Pietistas (séc. XVII)
O pietismo não deve ser confundido com o quietismo, nem muito menos com o puritanismo. Esse último é um movimento de reforma que surgiu e evoluiu nos séc. XVI-XVII na Igreja da Inglaterra e que se transportou às colônias da América do Norte, onde criou o “modelo de vida puritana” que todos conhecem. O quietismo é um produto da Igreja Católica. Nasceu na Espanha (Molinos; Fénelon) e teve ramificações na Itália e na França. O pietismo nasceu na Alemanha protestante do século XVII. Acentua a fé pessoal em protesto contra a secularização da Igreja. Surgiu como reação da guerra dos “trinta anos” na Alemanha e estendeu-se um pouco por toda a Europa sempre que a religião se divorciava da experiência pessoal. Foram vários os motivos imediatos desse movimento, entre eles o endurecimento escolástico do luteranismo diante dos seus adversários, e a influência vinda do exterior, das obras dos puritanos ingleses, como Richard Baxter, John Bunyan e outros exilados na Holanda, como William Ames.
Embora, mais tarde, derivasse para uma literatura devocional, baseada em parte na tradição mística alemã, o próprio dos pietistas foi uma “teologia do coração”, alimentada pelos escritos de Johann Arndt (1555-1621). Encontraram seu refugio na Palavra pela leitura e meditação da Bíblia, reforçada pela força dos hinos da liturgia luterana. O principal representante desse movimento pietista na Alemanha foi F. Jacob Spener (1635-1705). Em seu ministério em Frankfurt, ficou impressionado com a vida decadente da cidade e organizou os primeiros collegia pietatis, nos quais os leigos cristãos reuniam-se regularmente para trocar suas experiências e fazer a leitura espiritual. Essas práticas transformaram-se em características dos colegia pietatis, recebendo seus frequentadores o nome de pietistas.

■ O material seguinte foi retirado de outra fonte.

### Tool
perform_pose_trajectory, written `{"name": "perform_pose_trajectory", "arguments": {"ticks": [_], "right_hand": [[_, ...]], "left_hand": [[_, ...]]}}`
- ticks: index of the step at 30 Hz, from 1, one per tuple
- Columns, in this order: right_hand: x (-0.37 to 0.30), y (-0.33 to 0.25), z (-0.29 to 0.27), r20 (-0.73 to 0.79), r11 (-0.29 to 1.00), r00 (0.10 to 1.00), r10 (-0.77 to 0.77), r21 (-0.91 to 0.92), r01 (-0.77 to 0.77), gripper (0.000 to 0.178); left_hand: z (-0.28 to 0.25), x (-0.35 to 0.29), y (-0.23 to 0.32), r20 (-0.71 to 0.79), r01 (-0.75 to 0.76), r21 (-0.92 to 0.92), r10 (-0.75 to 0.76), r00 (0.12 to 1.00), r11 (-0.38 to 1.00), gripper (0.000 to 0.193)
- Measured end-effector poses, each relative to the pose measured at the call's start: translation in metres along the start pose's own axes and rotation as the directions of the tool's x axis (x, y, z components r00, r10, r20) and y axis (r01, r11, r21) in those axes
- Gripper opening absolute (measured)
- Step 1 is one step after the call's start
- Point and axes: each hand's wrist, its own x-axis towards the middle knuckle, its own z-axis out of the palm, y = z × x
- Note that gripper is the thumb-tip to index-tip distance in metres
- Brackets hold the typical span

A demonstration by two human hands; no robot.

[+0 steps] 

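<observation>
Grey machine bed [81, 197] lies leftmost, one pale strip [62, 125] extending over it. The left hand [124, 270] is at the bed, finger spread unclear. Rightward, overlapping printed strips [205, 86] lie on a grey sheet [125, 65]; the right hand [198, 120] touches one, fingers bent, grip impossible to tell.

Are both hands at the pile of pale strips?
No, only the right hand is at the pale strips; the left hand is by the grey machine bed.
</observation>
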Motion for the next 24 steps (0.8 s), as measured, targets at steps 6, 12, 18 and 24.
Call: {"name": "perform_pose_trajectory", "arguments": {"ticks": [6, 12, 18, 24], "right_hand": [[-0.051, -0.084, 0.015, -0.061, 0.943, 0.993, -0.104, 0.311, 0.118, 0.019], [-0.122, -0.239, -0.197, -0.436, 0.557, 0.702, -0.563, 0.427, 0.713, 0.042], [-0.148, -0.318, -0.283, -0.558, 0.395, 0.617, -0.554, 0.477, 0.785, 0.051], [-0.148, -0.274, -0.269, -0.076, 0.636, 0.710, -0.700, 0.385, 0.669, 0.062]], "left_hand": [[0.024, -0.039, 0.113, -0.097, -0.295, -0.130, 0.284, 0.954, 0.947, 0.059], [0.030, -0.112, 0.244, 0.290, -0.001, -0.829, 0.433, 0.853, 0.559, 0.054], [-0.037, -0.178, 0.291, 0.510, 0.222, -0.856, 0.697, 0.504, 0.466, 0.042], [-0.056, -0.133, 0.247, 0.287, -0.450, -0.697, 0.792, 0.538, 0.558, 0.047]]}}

Em sua obra mais famosa, Pia desideria (1675), Spener expôs as debilidades da ortodoxia e adiantou uma reforma cujos pontos principais são: a) maior uso privado e público das Escrituras; b) maior dedicação por parte dos leigos de suas responsabilidades sacerdotais como crentes; c) a necessidade de que a fé viva dê frutos práticos; d) que a formação para o ministério ressalte mais a piedade e o conhecimento do que a disputa; e) que a prédica dirija-se mais à edificação. Para isso, os collegia pietatis foram um instrumento muito eficaz, assim como foram entre os católicos os Oratórios (Filipe Néri; Bérulle).
O sucessor de Spener foi Auguste H. Francke (1663-1727), da Universidade de Halle. Baseado no princípio de que “um grão de fé verdadeira vale mais do que um quintal de erudição histórica, e uma gota de caridade mais do que um oceano de ciência”, lançou-se a uma campanha intensa de alfabetização e de criação de escolas e de um seminário para mestres, nos quais se busca, fundamentalmente, “a piedade do coração”. Francke é considerado um dos grandes pedagogos da fé e da piedade cristãs, assim como das letras humanas. Exemplo disso é seu livro Doutrina mais breve e simples para dirigir as crianças à verdadeira piedade e ao espírito cristão (1702), que constitui um verdadeiro plano de ensino. Francke teve muitos outros seguidores, entre eles o fundador dos Irmãos moravos, um dos quais foi Comenius, o autor da Didática magna ( Educadores cristãos). Desta forma, o pietismo não só se abriu às novas formas de educação cristã, mas também a uma nova pastoral, à ação missionária e litúrgica. O movimento pietista calou fundo no seio do protestantismo alemão e de regiões de sua influência. Desde o século XVIII, estimulou direta ou indiretamente todos os movimentos “revivalistas” dos séc. XIX e XX.
BIBLIOGRAFIA: J. M. Gómez-Heras, Teología Protestante (BAC). (Santidrián)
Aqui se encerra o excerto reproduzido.